* [Activity]:
Copy the listing below exactly, but skip the pictures.

* [Information provided]:
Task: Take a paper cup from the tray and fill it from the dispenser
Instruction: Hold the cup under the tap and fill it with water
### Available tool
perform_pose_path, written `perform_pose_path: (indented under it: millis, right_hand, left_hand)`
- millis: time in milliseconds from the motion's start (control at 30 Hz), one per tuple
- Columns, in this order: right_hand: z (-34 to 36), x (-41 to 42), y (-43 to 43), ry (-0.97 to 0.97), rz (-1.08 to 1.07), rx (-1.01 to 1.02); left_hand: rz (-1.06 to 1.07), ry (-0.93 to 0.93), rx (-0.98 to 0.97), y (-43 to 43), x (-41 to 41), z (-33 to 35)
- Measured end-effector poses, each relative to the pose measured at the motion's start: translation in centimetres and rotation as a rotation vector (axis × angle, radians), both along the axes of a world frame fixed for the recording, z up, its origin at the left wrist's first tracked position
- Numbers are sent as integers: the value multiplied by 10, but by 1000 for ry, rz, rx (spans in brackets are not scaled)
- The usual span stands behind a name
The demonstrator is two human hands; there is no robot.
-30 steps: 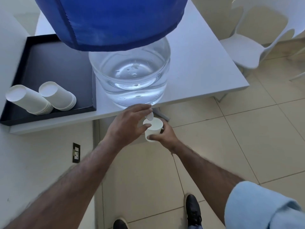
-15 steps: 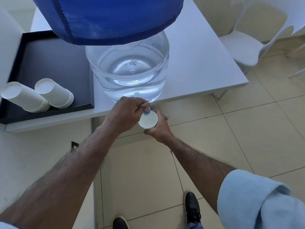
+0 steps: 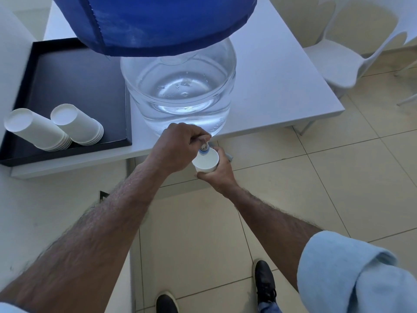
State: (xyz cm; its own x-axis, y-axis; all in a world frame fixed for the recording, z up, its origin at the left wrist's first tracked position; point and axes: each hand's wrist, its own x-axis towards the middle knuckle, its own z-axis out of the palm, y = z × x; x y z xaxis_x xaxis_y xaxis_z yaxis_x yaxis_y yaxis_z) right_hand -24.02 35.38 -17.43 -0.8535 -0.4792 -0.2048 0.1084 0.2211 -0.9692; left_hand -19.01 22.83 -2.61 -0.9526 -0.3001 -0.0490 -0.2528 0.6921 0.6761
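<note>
A clear water dispenser (image 3: 180,96) with a blue cover (image 3: 158,21) stands on the white table (image 3: 282,86). Its small tap (image 3: 204,150) juts over the table's front edge. My left hand (image 3: 178,150) is closed around the tap's lever. My right hand (image 3: 217,175) grips a white paper cup (image 3: 206,162) upright, directly under the spout. I cannot tell whether water is flowing. A black tray (image 3: 67,86) on the table's left holds two stacks of white paper cups (image 3: 76,125) lying on their sides.
A white plastic chair (image 3: 352,57) stands right of the table on the tiled floor. A white wall with a dark socket (image 3: 103,195) is at the left. My black shoes (image 3: 264,283) are below on the tiles.
My left hand has closed on the tap lever. My right hand has raised the cup up under the spout, closer to the table edge.
</note>
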Motion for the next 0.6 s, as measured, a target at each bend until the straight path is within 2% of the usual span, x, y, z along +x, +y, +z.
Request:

* [Solution to the exercise]:
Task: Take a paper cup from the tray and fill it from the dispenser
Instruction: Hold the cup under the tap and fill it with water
### Available tool
perform_pose_path, written `perform_pose_path: (indented under it: millis, right_hand, left_hand)`
- millis: time in milliseconds from the motion's start (control at 30 Hz), one per tuple
- Columns, in this order: right_hand: z (-34 to 36), x (-41 to 42), y (-43 to 43), ry (-0.97 to 0.97), rz (-1.08 to 1.07), rx (-1.01 to 1.02); left_hand: rz (-1.06 to 1.07), ry (-0.93 to 0.93), rx (-0.98 to 0.97), y (-43 to 43), x (-41 to 41), z (-33 to 35)
- Measured end-effector poses, each relative to the pose measured at the motion's start: translation in centimetres and rotation as a rotation vector (axis × angle, radians), both along the axes of a world frame fixed for the recording, z up, its origin at the left wrist's first tracked position
- Numbers are sent as integers: the value multiplied by 10, but by 1000 for ry, rz, rx (spans in brackets are not scaled)
- The usual span stands behind a name
The demonstrator is two human hands; there is no robot.
-30 steps: 
-15 steps: 
+0 steps: 
State: (xyz cm; its own x-axis, y-axis; all in a world frame fixed for the recording, z up, its origin at the left wrist's first tracked position; point and axes: each hand's wrist, its own x-axis towards the middle knuckle, its own z-axis out of the palm, y = z × x; x y z xaxis_x xaxis_y xaxis_z yaxis_x yaxis_y yaxis_z) right_hand -24.02 35.38 -17.43 -0.8535 -0.4792 -0.2048 0.1084 0.2211 -0.9692; left_hand -19.01 22.83 -2.61 -0.9526 -0.3001 -0.0490 -0.2528 0.6921 0.6761
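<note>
A clear water dispenser (image 3: 180,96) with a blue cover (image 3: 158,21) stands on the white table (image 3: 282,86). Its small tap (image 3: 204,150) juts over the table's front edge. My left hand (image 3: 178,150) is closed around the tap's lever. My right hand (image 3: 217,175) grips a white paper cup (image 3: 206,162) upright, directly under the spout. I cannot tell whether water is flowing. A black tray (image 3: 67,86) on the table's left holds two stacks of white paper cups (image 3: 76,125) lying on their sides.
A white plastic chair (image 3: 352,57) stands right of the table on the tiled floor. A white wall with a dark socket (image 3: 103,195) is at the left. My black shoes (image 3: 264,283) are below on the tiles.
My left hand has closed on the tap lever. My right hand has raised the cup up under the spout, closer to the table edge.
</note>
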Motion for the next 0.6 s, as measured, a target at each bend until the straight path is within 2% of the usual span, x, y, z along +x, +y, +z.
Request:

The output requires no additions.